= Sylvia Libow Martinez =

American engineer

Sylvia Libow Martinez an American engineer whose book Invent To Learn: Making, Tinkering, and Engineering in the Classroom co-authored with Gary S. Stager has been acknowledged as the "bible" of the school Maker Movement. She, with this one book, is largely collected by libraries worldwide.

Sylvia Martinez received her bachelor's degree in electrical engineering from UCLA, and a master's degree in educational technology from Pepperdine. She began her career as an engineer for Magnavox Research Labs focusing on the development of high frequency receiver systems and navigation software for GPS satellites.
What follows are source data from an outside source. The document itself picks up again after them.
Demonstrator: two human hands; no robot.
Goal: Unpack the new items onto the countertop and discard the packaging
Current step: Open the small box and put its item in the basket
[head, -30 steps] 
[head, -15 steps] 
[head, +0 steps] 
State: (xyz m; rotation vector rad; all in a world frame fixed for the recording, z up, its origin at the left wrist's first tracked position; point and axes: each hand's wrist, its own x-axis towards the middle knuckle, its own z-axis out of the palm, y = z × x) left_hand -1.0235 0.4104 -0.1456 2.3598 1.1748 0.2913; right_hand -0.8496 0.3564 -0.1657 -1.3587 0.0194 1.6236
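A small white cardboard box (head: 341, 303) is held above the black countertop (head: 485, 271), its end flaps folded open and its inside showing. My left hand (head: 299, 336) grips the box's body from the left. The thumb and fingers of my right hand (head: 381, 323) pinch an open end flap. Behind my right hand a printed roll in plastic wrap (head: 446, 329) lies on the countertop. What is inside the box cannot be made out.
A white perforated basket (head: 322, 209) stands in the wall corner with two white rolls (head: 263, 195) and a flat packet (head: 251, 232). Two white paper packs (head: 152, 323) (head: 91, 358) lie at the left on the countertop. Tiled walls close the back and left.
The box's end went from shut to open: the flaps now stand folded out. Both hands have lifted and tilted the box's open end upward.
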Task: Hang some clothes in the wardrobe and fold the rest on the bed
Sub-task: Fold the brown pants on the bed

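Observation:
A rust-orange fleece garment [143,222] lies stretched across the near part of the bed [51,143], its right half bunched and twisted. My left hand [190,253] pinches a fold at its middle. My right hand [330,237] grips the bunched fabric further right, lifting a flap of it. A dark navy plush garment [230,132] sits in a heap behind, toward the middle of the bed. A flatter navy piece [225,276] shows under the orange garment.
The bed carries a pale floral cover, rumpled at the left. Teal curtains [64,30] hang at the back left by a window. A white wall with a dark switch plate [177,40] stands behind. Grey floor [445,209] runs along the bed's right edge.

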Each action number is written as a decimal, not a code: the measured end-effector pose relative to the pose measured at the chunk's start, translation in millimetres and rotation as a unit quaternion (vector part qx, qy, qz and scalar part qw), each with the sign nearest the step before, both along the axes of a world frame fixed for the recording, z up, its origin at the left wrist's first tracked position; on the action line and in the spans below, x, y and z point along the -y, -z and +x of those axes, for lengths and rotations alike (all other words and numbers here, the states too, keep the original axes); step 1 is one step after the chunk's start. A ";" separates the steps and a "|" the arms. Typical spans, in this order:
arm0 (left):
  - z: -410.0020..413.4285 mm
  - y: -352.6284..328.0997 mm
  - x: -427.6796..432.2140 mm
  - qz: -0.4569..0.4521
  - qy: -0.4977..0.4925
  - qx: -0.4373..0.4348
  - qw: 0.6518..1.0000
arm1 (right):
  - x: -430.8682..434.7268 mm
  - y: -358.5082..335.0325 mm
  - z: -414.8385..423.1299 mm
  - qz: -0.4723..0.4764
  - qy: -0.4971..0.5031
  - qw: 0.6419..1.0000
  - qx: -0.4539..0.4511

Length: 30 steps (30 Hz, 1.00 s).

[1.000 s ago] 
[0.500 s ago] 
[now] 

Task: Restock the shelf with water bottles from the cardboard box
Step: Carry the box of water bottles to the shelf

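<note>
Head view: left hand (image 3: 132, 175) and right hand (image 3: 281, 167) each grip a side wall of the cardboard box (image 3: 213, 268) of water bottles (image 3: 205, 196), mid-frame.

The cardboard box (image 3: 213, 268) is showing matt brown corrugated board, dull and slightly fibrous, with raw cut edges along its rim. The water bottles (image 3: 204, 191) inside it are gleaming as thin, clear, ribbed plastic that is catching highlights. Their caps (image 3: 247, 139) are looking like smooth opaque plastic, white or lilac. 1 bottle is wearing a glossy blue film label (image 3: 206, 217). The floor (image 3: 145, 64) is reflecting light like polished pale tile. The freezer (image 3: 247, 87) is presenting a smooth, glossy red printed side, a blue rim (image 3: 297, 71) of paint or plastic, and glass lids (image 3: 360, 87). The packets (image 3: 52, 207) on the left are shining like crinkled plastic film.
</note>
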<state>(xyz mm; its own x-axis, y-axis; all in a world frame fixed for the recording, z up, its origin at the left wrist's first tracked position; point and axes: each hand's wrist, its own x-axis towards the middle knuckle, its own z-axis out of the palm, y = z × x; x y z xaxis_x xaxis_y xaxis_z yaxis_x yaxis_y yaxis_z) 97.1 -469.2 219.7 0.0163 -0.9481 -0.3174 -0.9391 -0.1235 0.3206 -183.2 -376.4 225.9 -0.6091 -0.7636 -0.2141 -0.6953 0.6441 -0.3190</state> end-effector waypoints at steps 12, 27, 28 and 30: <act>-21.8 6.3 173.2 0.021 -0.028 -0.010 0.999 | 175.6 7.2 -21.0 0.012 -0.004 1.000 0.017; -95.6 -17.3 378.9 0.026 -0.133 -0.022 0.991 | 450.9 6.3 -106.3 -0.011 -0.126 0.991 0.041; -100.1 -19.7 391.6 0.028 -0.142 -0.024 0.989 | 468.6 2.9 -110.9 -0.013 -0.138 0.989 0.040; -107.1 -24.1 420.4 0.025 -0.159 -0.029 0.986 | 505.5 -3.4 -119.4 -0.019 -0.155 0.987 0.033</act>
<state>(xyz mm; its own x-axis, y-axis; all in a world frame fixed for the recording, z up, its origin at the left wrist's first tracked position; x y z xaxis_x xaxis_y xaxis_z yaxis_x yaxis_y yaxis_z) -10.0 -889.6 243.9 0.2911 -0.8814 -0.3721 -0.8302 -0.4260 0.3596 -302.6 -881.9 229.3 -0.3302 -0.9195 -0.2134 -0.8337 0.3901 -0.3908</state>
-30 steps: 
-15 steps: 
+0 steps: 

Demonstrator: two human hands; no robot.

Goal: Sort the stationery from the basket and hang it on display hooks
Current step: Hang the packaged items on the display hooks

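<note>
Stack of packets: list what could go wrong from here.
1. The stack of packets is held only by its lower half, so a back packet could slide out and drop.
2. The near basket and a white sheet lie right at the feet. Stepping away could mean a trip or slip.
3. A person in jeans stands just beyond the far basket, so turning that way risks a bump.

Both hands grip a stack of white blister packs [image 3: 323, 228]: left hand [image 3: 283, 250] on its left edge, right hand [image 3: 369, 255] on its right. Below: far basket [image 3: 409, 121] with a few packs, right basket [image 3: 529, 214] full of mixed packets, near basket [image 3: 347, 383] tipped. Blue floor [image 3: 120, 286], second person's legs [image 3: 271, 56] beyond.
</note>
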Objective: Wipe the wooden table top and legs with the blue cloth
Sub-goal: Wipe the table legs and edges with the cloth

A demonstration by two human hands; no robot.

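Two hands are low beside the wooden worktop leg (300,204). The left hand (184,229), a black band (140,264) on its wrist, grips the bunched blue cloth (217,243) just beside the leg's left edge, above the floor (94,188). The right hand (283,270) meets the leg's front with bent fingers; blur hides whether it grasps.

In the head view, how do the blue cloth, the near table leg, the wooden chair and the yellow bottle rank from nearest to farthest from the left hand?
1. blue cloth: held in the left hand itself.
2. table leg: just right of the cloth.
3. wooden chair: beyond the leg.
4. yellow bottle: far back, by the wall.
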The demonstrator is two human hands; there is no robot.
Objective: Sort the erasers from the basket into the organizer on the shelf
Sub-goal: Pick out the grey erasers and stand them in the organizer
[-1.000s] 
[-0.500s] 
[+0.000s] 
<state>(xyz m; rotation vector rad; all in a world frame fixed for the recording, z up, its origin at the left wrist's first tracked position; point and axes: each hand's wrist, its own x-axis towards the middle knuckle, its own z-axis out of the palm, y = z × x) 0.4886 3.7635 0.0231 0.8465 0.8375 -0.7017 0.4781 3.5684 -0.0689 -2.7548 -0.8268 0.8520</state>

After six years, she transitioned to educational software development where she presided over the design and development at several software publishers (Davidson & Associates, Knowledge Adventure, and Vivendi Universal) for over a decade. She then shifted to the non-profit world, where she held the position of President at Generation YES. She sought to champion young people in the use of modern technology to advance education and community. This cumulative work provides the groundwork for her co-authorship of the book Invent to Learn: Making, Tinkering, and Engineering in the Classroom. Her time is now spent advancing the Science, Technology, Engineering, and Math (STEM) and Maker Movement initiatives through speaking engagements and workshops and running the educational publishing company Constructing Modern Knowledge Press, and the jazz publishing company Cymbal Press.